• [WHAT YOU HAVE TO DO]: Work through the data below and state how many lines contain "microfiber", giving that number alone.
------------------------
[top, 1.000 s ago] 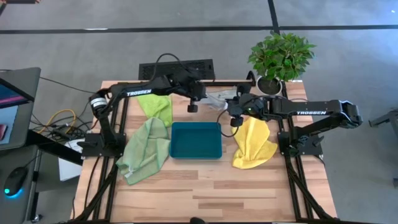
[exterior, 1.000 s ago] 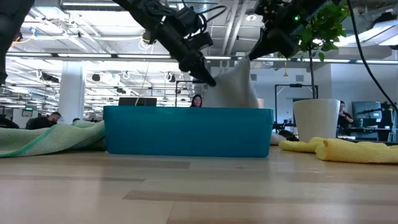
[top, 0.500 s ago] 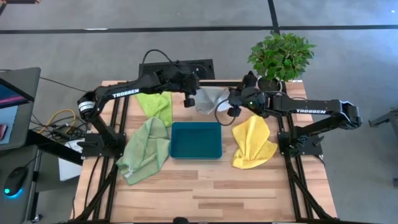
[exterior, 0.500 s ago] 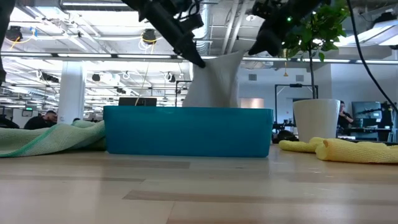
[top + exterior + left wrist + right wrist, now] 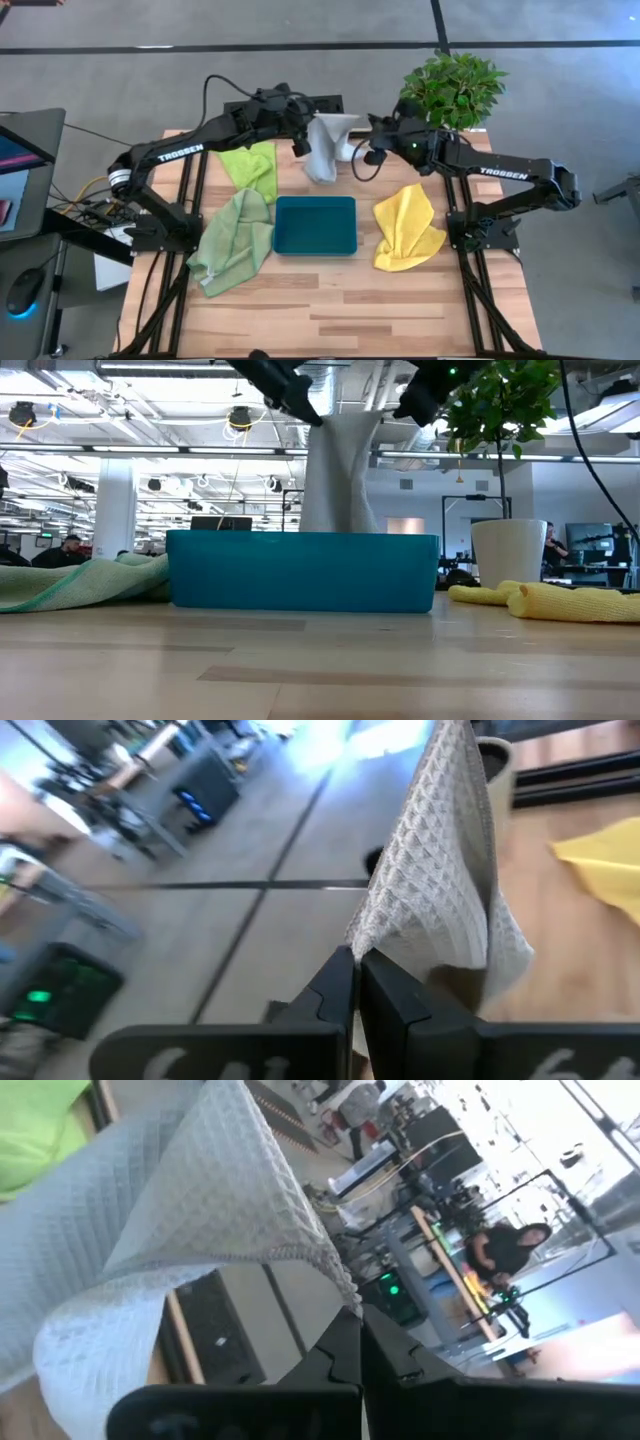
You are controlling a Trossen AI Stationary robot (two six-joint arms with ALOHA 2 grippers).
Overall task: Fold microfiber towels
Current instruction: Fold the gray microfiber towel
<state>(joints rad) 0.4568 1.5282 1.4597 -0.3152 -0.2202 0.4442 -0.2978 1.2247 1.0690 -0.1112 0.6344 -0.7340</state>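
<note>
The light grey towel (image 5: 322, 152) hangs between my two grippers over the far part of the table, behind the teal tray (image 5: 316, 224). My left gripper (image 5: 301, 133) is shut on its upper left part, and my right gripper (image 5: 364, 148) is shut on its upper right part. In the low view the towel (image 5: 338, 475) hangs down from both, and the tray (image 5: 300, 570) hides its lower end. The lime green towel (image 5: 252, 165) and the sage green towel (image 5: 235, 240) lie crumpled on the left. The yellow towel (image 5: 408, 228) lies crumpled on the right. My left gripper pinches an upper corner of the grey towel (image 5: 385, 935) between its two shut fingers. The cloth hangs down from the hold in loose folds. My right gripper pinches the towel's upper edge (image 5: 338, 1285) near the other corner between its two shut fingers. The cloth sags slack between the two grippers.
A potted plant (image 5: 450, 90) stands at the far right corner, close to my right arm; its white pot (image 5: 508, 555) shows in the low view. A black box (image 5: 285, 105) lies behind the table's far edge. The near half of the table is bare wood (image 5: 330, 300).
Both grippers have gone up and toward the table's far edge, still shut on the grey towel. The towel has been drawn up from a low heap behind the tray into a tall hanging drape.
</note>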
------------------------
• [TASK RESPONSE]: 2